EXERCISE INSTRUCTIONS:
Retype the records exactly.

= = = = =

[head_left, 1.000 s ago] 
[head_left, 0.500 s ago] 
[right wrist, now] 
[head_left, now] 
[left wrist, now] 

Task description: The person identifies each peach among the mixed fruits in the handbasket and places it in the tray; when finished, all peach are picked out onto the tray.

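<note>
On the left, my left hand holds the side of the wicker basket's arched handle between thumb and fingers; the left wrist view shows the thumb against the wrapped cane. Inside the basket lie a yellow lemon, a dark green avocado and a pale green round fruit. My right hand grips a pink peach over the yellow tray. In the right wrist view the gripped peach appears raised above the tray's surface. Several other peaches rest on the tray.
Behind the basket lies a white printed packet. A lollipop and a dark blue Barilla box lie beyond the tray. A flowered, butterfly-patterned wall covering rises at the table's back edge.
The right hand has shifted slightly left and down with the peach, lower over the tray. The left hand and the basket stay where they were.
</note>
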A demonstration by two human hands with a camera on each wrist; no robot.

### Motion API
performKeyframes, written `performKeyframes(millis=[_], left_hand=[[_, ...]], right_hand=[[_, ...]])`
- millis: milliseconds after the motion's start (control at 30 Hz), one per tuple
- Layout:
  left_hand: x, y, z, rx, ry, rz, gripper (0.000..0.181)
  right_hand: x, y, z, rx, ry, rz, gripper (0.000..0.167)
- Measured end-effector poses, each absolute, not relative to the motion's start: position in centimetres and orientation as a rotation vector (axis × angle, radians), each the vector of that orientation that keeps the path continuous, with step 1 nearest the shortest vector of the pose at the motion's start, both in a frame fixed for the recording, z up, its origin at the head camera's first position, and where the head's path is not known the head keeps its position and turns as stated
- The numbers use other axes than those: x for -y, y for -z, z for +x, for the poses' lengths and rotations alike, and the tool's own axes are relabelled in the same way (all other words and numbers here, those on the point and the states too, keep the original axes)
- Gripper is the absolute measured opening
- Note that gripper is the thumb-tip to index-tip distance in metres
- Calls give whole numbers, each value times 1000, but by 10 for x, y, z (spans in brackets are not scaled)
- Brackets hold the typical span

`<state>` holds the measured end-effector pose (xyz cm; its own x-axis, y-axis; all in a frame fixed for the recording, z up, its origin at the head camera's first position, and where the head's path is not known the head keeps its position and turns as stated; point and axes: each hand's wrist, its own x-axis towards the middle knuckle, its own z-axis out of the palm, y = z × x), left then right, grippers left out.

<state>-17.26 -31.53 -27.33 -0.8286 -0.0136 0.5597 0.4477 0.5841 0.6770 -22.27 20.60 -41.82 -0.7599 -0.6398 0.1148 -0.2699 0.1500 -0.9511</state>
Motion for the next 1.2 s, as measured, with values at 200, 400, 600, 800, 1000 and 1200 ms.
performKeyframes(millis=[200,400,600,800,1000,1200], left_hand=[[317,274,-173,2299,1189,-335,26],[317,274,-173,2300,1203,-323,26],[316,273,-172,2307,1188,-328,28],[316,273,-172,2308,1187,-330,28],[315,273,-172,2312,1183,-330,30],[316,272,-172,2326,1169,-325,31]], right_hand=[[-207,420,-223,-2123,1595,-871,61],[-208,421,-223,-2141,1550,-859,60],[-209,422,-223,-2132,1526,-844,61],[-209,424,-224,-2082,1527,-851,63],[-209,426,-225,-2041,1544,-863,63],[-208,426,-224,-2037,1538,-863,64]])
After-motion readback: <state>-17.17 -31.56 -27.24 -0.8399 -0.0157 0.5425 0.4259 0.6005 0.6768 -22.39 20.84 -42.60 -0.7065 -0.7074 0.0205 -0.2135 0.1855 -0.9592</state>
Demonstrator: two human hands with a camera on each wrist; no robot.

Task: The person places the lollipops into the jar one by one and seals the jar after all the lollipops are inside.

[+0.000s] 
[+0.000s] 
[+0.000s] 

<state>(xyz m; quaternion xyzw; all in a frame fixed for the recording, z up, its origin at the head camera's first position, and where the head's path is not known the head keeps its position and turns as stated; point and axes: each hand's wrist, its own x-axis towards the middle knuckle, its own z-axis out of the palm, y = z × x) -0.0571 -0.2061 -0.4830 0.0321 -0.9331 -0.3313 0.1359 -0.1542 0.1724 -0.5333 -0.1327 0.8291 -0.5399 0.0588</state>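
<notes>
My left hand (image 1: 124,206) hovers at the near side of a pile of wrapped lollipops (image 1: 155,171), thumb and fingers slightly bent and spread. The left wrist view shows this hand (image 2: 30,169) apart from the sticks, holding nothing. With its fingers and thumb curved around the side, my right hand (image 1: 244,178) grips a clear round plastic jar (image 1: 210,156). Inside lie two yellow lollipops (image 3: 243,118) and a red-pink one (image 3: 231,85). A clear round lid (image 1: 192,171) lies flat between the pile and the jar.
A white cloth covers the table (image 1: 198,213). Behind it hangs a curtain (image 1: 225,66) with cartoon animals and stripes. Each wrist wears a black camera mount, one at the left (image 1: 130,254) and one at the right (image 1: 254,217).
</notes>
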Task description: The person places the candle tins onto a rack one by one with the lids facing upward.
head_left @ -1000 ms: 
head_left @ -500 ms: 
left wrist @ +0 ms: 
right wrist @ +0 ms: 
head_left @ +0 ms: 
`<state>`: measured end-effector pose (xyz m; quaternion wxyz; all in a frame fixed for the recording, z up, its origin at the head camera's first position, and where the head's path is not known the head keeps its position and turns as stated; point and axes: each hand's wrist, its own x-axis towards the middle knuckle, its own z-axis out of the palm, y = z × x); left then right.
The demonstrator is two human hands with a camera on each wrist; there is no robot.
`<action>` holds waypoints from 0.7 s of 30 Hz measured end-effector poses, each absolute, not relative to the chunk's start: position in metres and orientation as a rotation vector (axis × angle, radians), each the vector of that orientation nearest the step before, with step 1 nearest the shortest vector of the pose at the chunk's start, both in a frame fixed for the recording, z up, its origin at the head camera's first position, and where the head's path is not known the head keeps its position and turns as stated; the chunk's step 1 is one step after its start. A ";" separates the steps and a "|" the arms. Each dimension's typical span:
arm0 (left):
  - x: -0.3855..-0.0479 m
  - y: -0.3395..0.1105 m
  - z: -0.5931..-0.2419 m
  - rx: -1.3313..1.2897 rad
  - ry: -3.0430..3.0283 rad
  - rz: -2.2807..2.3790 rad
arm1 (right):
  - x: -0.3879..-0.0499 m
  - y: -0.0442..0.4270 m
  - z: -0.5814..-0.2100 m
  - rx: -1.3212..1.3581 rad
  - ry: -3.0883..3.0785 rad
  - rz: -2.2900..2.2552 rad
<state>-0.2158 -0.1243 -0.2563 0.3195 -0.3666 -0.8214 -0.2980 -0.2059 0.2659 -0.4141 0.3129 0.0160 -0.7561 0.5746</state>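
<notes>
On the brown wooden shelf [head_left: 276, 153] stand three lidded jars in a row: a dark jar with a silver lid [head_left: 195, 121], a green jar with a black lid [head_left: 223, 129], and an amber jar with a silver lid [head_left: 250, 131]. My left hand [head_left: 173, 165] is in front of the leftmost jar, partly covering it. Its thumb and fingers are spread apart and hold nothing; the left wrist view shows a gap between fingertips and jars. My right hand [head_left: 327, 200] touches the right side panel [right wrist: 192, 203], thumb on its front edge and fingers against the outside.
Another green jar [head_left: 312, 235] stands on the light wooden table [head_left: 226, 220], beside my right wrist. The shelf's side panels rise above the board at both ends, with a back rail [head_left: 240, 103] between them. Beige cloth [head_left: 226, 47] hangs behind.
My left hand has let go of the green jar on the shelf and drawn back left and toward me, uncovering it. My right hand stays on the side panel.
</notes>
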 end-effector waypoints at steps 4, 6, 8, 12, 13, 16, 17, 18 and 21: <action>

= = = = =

RESULT:
[head_left, 1.000 s ago] 
[head_left, 0.500 s ago] 
[right wrist, now] 
[head_left, now] 
[left wrist, now] 

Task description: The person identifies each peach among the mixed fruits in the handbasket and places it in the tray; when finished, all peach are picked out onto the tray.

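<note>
On the left, my left hand holds the side of the wicker basket's arched handle between thumb and fingers; the left wrist view shows the thumb against the wrapped cane. Inside the basket lie a yellow lemon, a dark green avocado and a pale green round fruit. My right hand grips a pink peach over the yellow tray. In the right wrist view the gripped peach appears raised above the tray's surface. Several other peaches rest on the tray.
Behind the basket lies a white printed packet. A lollipop and a dark blue Barilla box lie beyond the tray. A flowered, butterfly-patterned wall covering rises at the table's back edge.
The right hand has shifted slightly left and down with the peach, lower over the tray. The left hand and the basket stay where they were.
</note>
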A demonstration by two human hands with a camera on each wrist; no robot.

### Motion API
performKeyframes, written `performKeyframes(millis=[_], left_hand=[[_, ...]], right_hand=[[_, ...]])`
- millis: milliseconds after the motion's start (control at 30 Hz), one per tuple
- Layout:
  left_hand: x, y, z, rx, ry, rz, gripper (0.000..0.181)
  right_hand: x, y, z, rx, ry, rz, gripper (0.000..0.167)
- Measured end-effector poses, each absolute, not relative to the motion's start: position in centimetres and orientation as a rotation vector (axis × angle, radians), each the vector of that orientation that keeps the path continuous, with step 1 nearest the shortest vector of the pose at the motion's start, both in a frame fixed for the recording, z up, its origin at the head camera's first position, and where the head's path is not known the head keeps its position and turns as stated
- The numbers use other axes than those: x for -y, y for -z, z for +x, for the poses' lengths and rotations alike, and the tool's own axes are relabelled in the same way (all other words and numbers here, those on the point and the states too, keep the original axes)
- Gripper is the absolute measured opening
- Note that gripper is the thumb-tip to index-tip distance in metres
- Calls give whole numbers, each value times 1000, but by 10 for x, y, z (spans in brackets are not scaled)
- Brackets hold the typical span

`<state>` holds the measured end-effector pose (xyz cm; its own x-axis, y-axis; all in a frame fixed for the recording, z up, its origin at the head camera's first position, and where the head's path is not known the head keeps its position and turns as stated; point and axes: each hand's wrist, its own x-axis towards the middle knuckle, its own z-axis out of the palm, y = z × x), left then right, grippers left out.

<state>-17.26 -31.53 -27.33 -0.8286 -0.0136 0.5597 0.4477 0.5841 0.6770 -22.27 20.60 -41.82 -0.7599 -0.6398 0.1148 -0.2699 0.1500 -0.9511</state>
Motion for the next 1.2 s, as measured, with values at 200, 400, 600, 800, 1000 and 1200 ms.
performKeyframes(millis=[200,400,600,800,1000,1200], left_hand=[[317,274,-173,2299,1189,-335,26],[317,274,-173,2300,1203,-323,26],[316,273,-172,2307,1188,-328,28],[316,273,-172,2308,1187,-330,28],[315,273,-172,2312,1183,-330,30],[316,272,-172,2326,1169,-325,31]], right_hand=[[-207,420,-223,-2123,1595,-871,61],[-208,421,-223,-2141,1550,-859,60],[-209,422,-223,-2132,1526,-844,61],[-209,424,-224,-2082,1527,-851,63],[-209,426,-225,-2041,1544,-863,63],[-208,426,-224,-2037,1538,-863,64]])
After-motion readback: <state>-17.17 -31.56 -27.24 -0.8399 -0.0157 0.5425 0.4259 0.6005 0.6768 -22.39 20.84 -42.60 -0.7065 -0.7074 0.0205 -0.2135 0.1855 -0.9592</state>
Demonstrator: two human hands with a camera on each wrist; no robot.

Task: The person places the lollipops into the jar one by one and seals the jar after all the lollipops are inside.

[+0.000s] 
[+0.000s] 
[+0.000s] 

<state>(xyz m; quaternion xyzw; all in a frame fixed for the recording, z up, its origin at the head camera's first position, and where the head's path is not known the head keeps its position and turns as stated; point and axes: each hand's wrist, its own x-axis towards the middle knuckle, its own z-axis out of the palm, y = z × x) -0.0571 -0.2061 -0.4830 0.0321 -0.9331 -0.3313 0.1359 -0.1542 0.1724 -0.5333 -0.1327 0.8291 -0.5399 0.0588</state>
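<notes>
My left hand (image 1: 124,206) hovers at the near side of a pile of wrapped lollipops (image 1: 155,171), thumb and fingers slightly bent and spread. The left wrist view shows this hand (image 2: 30,169) apart from the sticks, holding nothing. With its fingers and thumb curved around the side, my right hand (image 1: 244,178) grips a clear round plastic jar (image 1: 210,156). Inside lie two yellow lollipops (image 3: 243,118) and a red-pink one (image 3: 231,85). A clear round lid (image 1: 192,171) lies flat between the pile and the jar.
A white cloth covers the table (image 1: 198,213). Behind it hangs a curtain (image 1: 225,66) with cartoon animals and stripes. Each wrist wears a black camera mount, one at the left (image 1: 130,254) and one at the right (image 1: 254,217).
</notes>
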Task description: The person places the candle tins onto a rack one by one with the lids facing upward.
head_left @ -1000 ms: 
head_left @ -500 ms: 
left wrist @ +0 ms: 
right wrist @ +0 ms: 
head_left @ +0 ms: 
`<state>`: measured end-effector pose (xyz m; quaternion wxyz; all in a frame fixed for the recording, z up, its origin at the head camera's first position, and where the head's path is not known the head keeps its position and turns as stated; point and axes: each hand's wrist, its own x-axis towards the middle knuckle, its own z-axis out of the palm, y = z × x); left then right.
The demonstrator is two human hands with a camera on each wrist; there is no robot.
`<action>` holds waypoints from 0.7 s of 30 Hz measured end-effector poses, each absolute, not relative to the chunk's start: position in metres and orientation as a rotation vector (axis × angle, radians), each the vector of that orientation nearest the step before, with step 1 nearest the shortest vector of the pose at the chunk's start, both in a frame fixed for the recording, z up, its origin at the head camera's first position, and where the head's path is not known the head keeps its position and turns as stated; the chunk's step 1 is one step after its start. A ";" separates the steps and a "|" the arms. Each dimension's typical span:
arm0 (left):
  - x: -0.3855..-0.0479 m
  - y: -0.3395..0.1105 m
  - z: -0.5931..-0.2419 m
  - rx: -1.3313..1.2897 rad
  - ry: -3.0430..3.0283 rad
  - rz: -2.2807..2.3790 rad
arm1 (right):
  - x: -0.3879..-0.0499 m
  - y: -0.0442..0.4270 m
  - z: -0.5814..-0.2100 m
  - rx: -1.3212..1.3581 rad
  - ry: -3.0883..3.0785 rad
  - rz: -2.2900..2.2552 rad
<state>-0.2158 -0.1243 -0.2563 0.3195 -0.3666 -0.8214 -0.2980 -0.2059 0.2659 -0.4141 0.3129 0.0160 -0.7561 0.5746</state>
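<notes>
On the brown wooden shelf [head_left: 276, 153] stand three lidded jars in a row: a dark jar with a silver lid [head_left: 195, 121], a green jar with a black lid [head_left: 223, 129], and an amber jar with a silver lid [head_left: 250, 131]. My left hand [head_left: 173, 165] is in front of the leftmost jar, partly covering it. Its thumb and fingers are spread apart and hold nothing; the left wrist view shows a gap between fingertips and jars. My right hand [head_left: 327, 200] touches the right side panel [right wrist: 192, 203], thumb on its front edge and fingers against the outside.
Another green jar [head_left: 312, 235] stands on the light wooden table [head_left: 226, 220], beside my right wrist. The shelf's side panels rise above the board at both ends, with a back rail [head_left: 240, 103] between them. Beige cloth [head_left: 226, 47] hangs behind.
My left hand has let go of the green jar on the shelf and drawn back left and toward me, uncovering it. My right hand stays on the side panel.
</notes>
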 end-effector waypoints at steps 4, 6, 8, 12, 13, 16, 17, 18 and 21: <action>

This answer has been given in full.